» WORK REQUIRED
Starting with the line that contains "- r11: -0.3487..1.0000", give again exactly and only each line through the end of the records; include the last line and exclude pictures.

━━━ SOURCE MATERIAL

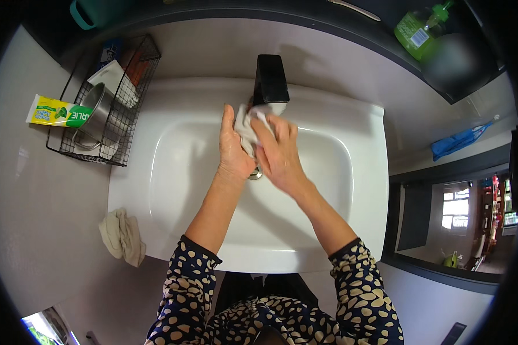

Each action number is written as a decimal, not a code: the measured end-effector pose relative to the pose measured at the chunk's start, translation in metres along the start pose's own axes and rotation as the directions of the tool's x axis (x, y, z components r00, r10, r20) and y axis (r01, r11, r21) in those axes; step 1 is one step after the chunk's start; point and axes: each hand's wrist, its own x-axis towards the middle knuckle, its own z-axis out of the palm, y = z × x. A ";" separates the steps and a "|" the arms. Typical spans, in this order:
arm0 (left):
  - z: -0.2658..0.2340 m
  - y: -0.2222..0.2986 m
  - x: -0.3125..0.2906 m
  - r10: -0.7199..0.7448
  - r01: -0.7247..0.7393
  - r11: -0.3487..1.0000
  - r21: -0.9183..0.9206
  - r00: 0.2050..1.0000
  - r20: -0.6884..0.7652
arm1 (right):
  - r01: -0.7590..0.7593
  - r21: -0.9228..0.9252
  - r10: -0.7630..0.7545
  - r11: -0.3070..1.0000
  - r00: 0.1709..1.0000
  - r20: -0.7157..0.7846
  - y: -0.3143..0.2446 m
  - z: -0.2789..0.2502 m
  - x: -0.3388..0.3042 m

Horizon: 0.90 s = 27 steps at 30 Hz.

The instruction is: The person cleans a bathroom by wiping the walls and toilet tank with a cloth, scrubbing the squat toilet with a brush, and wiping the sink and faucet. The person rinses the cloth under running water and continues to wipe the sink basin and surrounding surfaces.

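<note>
A crumpled white cloth (pixel 246 127) is between my two hands, close under the black tap (pixel 270 83). My left hand (pixel 234 150) is turned palm up and bears the cloth, its thumb stretched away from it. The cloth hides most of the left fingers. From the right, my right hand (pixel 279 152) grips the cloth with bent fingers and presses it to the left palm; its edge is slightly smeared by motion. Both hands are over the white basin (pixel 322 224), above the drain (pixel 255 173). Whether water runs from the tap, I cannot make out.
A black wire basket (pixel 126 129) at the left holds a metal mug (pixel 99 109) and a yellow-green tube (pixel 57 112). A beige cloth (pixel 122 237) hangs by the basin's left edge. A green pump bottle (pixel 417 34) stands on the dark shelf (pixel 305 23). A blue packet (pixel 460 142) is at the right.
</note>
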 end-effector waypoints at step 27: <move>-0.058 -0.014 -0.002 0.107 -0.012 0.903 0.430 0.974 -0.198 | -0.266 0.411 0.422 0.872 0.835 -0.354 0.064 0.065 0.005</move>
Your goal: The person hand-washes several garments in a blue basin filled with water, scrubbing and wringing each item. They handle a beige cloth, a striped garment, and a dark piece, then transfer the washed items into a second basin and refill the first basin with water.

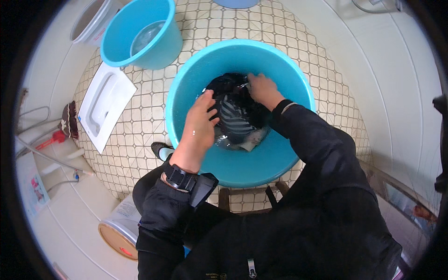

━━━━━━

» ANSWER TO THIS EXERCISE
  - r11: -0.3487..1.0000
  - r21: -0.9183..0.9206
  - r00: 0.2050..1.0000
  - r20: -0.6884..0.7652
arm1 (right):
  - r01: -0.7590..0.7593
  - r21: -0.9228..0.9252
  - r10: -0.7630..0.7545
  - r11: -0.3070..1.0000
  - r00: 0.1709..1.0000
  - r20: -0.7157..0.7846
  - y: -0.3143..0.2446 m
  - z: -0.2789..0.2502 m
  - x: -0.3388..0.3042 m

Horizon: 0.90 s = 27 steps at 30 Hz.

The instruction is: The person cleans a bathroom by wiping the walls and toilet tank with a cloth, scrubbing the squat toilet with a brush, and wiping the sink and faucet. The person rinses the cloth under running water and continues to wipe the sink basin and surrounding surfaces.

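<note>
A crumpled white cloth (pixel 246 127) is between my two hands, close under the black tap (pixel 270 83). My left hand (pixel 234 150) is turned palm up and bears the cloth, its thumb stretched away from it. The cloth hides most of the left fingers. From the right, my right hand (pixel 279 152) grips the cloth with bent fingers and presses it to the left palm; its edge is slightly smeared by motion. Both hands are over the white basin (pixel 322 224), above the drain (pixel 255 173). Whether water runs from the tap, I cannot make out.
A black wire basket (pixel 126 129) at the left holds a metal mug (pixel 99 109) and a yellow-green tube (pixel 57 112). A beige cloth (pixel 122 237) hangs by the basin's left edge. A green pump bottle (pixel 417 34) stands on the dark shelf (pixel 305 23). A blue packet (pixel 460 142) is at the right.
</note>
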 end-effector waypoints at step 27: <move>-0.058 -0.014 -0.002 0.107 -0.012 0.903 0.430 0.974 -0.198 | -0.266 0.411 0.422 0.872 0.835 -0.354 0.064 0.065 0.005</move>
Your goal: The person hand-washes several garments in a blue basin filled with water, scrubbing and wringing each item. They handle a beige cloth, a striped garment, and a dark piece, then transfer the washed items into a second basin and refill the first basin with water.

For this exercise, the answer is now complete.